(PROBLEM) Copy out and return the lines from the one holding "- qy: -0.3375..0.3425" to the end of the listing below, both included, omitting the pictures.

(DATA RECORDS)
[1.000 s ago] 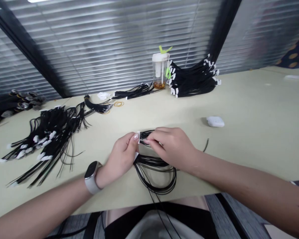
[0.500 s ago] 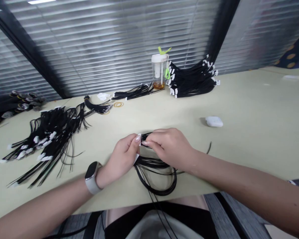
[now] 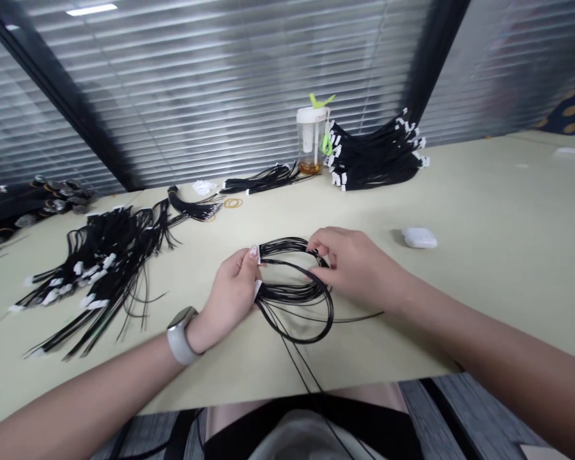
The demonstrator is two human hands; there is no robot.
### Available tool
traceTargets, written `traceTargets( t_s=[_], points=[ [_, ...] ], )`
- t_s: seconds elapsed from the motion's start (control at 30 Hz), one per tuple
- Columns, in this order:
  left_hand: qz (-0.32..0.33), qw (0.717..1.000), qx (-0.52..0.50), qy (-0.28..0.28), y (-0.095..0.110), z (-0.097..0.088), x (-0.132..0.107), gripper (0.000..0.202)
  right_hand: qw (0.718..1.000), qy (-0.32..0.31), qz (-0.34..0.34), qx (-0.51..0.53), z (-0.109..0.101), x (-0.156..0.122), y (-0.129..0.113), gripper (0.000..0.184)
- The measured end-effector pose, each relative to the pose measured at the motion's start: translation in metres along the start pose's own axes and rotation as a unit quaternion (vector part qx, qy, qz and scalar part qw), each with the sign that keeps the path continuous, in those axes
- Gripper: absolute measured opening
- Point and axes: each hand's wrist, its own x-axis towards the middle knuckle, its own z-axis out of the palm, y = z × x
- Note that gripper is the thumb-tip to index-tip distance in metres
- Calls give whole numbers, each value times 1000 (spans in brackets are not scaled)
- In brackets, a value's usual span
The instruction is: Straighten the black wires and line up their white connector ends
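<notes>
Two hands on one black wire coil [image 3: 294, 291], lying near the white earbud case [image 3: 419, 237]: left hand [image 3: 232, 297] pinches its left side, right hand [image 3: 359, 265] grips the right; loop runs across between them.

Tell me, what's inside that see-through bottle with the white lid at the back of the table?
The clear bottle holds a little amber liquid at the bottom and a pale tube hanging under its lid; the rest looks empty. Stacked black cable bundles beside it cover its right edge.
</notes>
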Motion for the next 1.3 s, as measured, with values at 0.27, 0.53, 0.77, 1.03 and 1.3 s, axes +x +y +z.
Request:
traceTargets(
  t_s=[0.27, 0.53, 0.77, 1.03, 1.3],
  points=[
    [-4, 1000, 1, 28, 2, -1, 1, 41, 999, -51, -16, -8, -6, -15, -27, 38],
    [15, 999, 10, 38, 3, 1, 1, 41, 978, -180, -55, 92, 15, -17, -31, 20],
    [21, 999, 18, 35, 4, 1, -2, 40, 987, -124, -47, 93, 26, -20, -37, 17],
    [31, 998, 33, 38, 7, 1, -2, 41, 977, -171, -70, 103, 20, -17, -30, 23],
    [42, 998, 24, 36, 5, 2, -4, 39, 984, -147, -67, -73, 9, -19, -30, 23]
  ],
)
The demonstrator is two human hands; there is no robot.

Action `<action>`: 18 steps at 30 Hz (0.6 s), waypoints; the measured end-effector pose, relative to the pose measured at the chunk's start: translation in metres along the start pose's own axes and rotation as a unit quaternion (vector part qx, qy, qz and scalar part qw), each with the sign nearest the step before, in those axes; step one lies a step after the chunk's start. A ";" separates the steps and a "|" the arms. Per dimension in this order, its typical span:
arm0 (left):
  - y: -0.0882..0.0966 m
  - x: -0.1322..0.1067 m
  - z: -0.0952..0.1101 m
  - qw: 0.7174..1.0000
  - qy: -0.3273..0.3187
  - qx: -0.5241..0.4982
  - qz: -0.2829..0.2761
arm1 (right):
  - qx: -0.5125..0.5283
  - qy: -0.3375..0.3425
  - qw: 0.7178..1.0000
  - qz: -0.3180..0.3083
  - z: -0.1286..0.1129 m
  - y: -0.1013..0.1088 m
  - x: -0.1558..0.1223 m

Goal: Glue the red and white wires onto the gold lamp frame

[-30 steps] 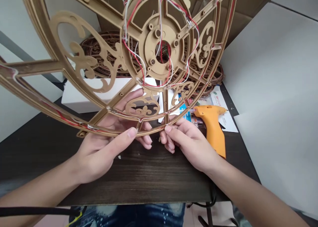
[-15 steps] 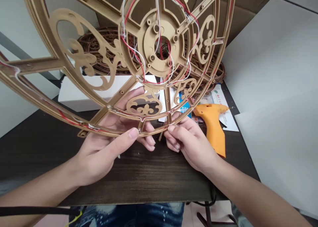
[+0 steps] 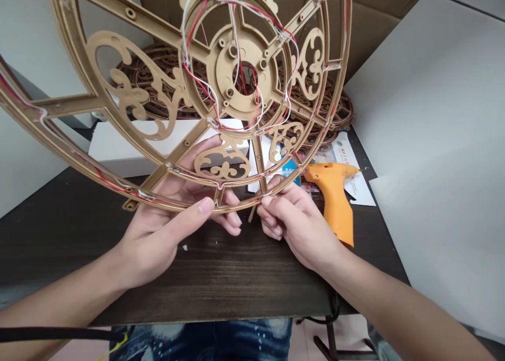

(SOLUTION TO THE PROBLEM)
  - qy: -0.3375..0.3425
  - qw: 0.7178..1.0000
  - qz: -0.3180..0.3083
  - z: -0.1286..0.1129 m
  - y: -0.1013..0.1088 m
  - x: -0.1558..0.1223 m

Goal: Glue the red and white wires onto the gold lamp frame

[-30 steps] 
[-15 steps] 
[+0 steps] 

The required response has been given in full.